McCluskieganj, the town, isn’t a patch over its earlier self, but this story begins in 1979 when all wasn’t lost. Some fine English-speaking members of a family arrive from Calcutta (now Kolkata) to spend quality time with Mr and Mrs Bakshi (Om Puri and Tanuja).
Others who join Nandu (Gulshan Devaih) and Vikram (Ranvir Shorey) are Bonnie (Tillotama Shome), Mimi (Kalki Koechlin), Brian (Jim Sarbh) and Tani (Arya Sharma). Some of them occasionally switch to Bengali as well.
You start meeting and realising the traits of different members of this odd group. If Vikram’s infidelity is quite obvious, Nandu’s overarching patriarchy isn’t hard to detect either. Bonnie appears to be the most grounded and finds it hard to deal with Mimi who doesn’t believe in hiding heartbreaks. Mimi is like a defiant teen stuck in a time wrap. Aloof, sarcastic and loner, she brings to the table a genuineness that binds the motley band together.
The story is centred around 23-year-old student Shutu (Vikrant Massey), Nandu’s cousin, who’s struggling on many fronts. From sexuality to depressive behaviour, he has many battles to conquer. A soft target for family bullies, Shutu is the thread that makes A Death In The Gunj a layered film.
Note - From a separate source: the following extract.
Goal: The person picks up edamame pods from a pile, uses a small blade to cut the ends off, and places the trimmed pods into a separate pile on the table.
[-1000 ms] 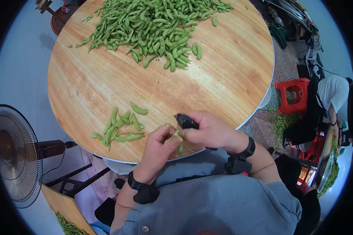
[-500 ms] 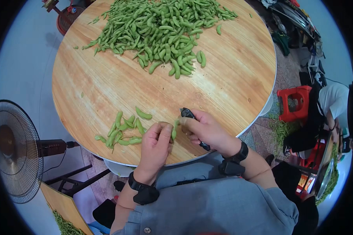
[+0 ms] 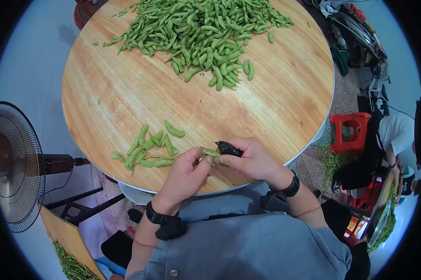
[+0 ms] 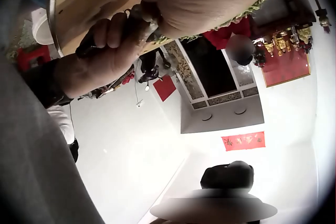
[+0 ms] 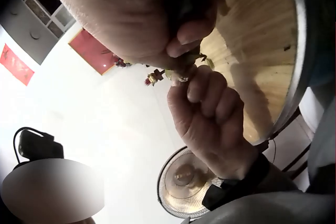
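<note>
My left hand (image 3: 184, 175) pinches a green soybean pod (image 3: 212, 152) between thumb and fingers, above the near edge of the round wooden table (image 3: 275, 126). My right hand (image 3: 254, 161) grips a black tool (image 3: 229, 149) with a pointed tip; most of its length is hidden in the palm. In the head view its thumb tip is right at the pod's end, close to the left fingertips. The right wrist view shows the left hand (image 5: 210, 108) with fingers curled and the dark tool (image 5: 186, 3) in the right palm. Left of the hands lies a small group of pods (image 3: 147, 144).
A large heap of pods (image 3: 191, 32) covers the table's far side. A standing fan (image 3: 14, 163) is at the left, beside a second table (image 3: 70, 238) bearing greens. At the right are a red stool (image 3: 350, 133), a seated person (image 3: 394, 135) and greens on the floor (image 3: 334, 163).
The pod has turned from upright to lying sideways between the hands. The right hand has tilted the black tool and come back close to the left fingertips. The head view has shifted slightly.
</note>
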The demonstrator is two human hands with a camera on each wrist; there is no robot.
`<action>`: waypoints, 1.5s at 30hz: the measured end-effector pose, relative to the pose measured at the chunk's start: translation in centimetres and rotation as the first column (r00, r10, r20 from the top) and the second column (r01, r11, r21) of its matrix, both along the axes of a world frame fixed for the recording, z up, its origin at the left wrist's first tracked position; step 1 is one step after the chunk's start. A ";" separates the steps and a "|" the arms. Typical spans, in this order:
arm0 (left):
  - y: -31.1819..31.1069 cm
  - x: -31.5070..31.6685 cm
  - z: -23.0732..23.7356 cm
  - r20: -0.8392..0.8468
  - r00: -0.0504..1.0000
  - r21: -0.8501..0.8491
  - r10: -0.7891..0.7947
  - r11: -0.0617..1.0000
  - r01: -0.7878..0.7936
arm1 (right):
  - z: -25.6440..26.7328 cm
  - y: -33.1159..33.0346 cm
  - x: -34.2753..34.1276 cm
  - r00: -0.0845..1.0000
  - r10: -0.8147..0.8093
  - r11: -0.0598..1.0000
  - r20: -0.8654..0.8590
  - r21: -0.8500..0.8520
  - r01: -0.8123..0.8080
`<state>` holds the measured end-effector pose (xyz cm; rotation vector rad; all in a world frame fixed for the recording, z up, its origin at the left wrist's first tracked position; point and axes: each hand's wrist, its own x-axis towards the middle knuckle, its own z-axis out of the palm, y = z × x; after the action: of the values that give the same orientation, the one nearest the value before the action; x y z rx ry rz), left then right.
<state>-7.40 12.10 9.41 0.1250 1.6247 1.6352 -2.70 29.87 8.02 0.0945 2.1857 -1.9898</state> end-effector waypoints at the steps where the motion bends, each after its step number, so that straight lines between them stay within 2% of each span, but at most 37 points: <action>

A Death In the Gunj isn’t about just one theme or a person. Different tracks lead to different meanings and they might not have a common resolution. The colonial hangover has reflections in crumbling buildings and the gun nailed on the wall. The Bakshi family and their friends love their drink and mostly perceived as the refined version of rural landlords.
It’s just been three decades since independence, but women of this family behave and talk like today’s women - confident, vocal and ready to resist male domination.
Be it a kabaddi match or a hunting game, men want to display their masculinity. Mostly in your face, sometimes subtle. Easy to spot.
The one emotion that comes out of this weird gathering is the sense of loneliness, the feeling of not being desired, the pain of not being loved back. It’s a recurring theme throughout the 104-minute film.
Konkona Sen Sharma tries to give it a blanket look of ‘just another day in a sleepy town’, but she has treated it like a thriller. There are many characters who keep crossing and hurting each other. They swiftly resort to physical and verbal violence. Vikrant Massey’s Shutu emerges as the one to sympathise with in all this. It’s his silence that makes the atmosphere hauntingly eerie.
A Death In The Gunj totally relies on acting skills of a stellar cast. Ranvir Shorey’s astonishing aggression to Tilottama’s self-centredness, each of them has a tale to tell. This was the prime requirement in a film that’s unconventional and doesn’t intend to bring you to a conclusion. Only good performances could have given it a discreet yet perceptible appearance. Vikrant Massey stands out among these immensely talented actors, and is the face you’ll recall about this film many years later.
Sirsha Ray’s camera work helps set a gloomy, mysterious, dark (not sinister) mood. The choice of locations and background scores does the rest. For the want of a better word, A Death In The Gunj has a ‘distinct’ feel.
Konkona Sen Sharma’s film is a successful experiment despite loopholes. And it is brave.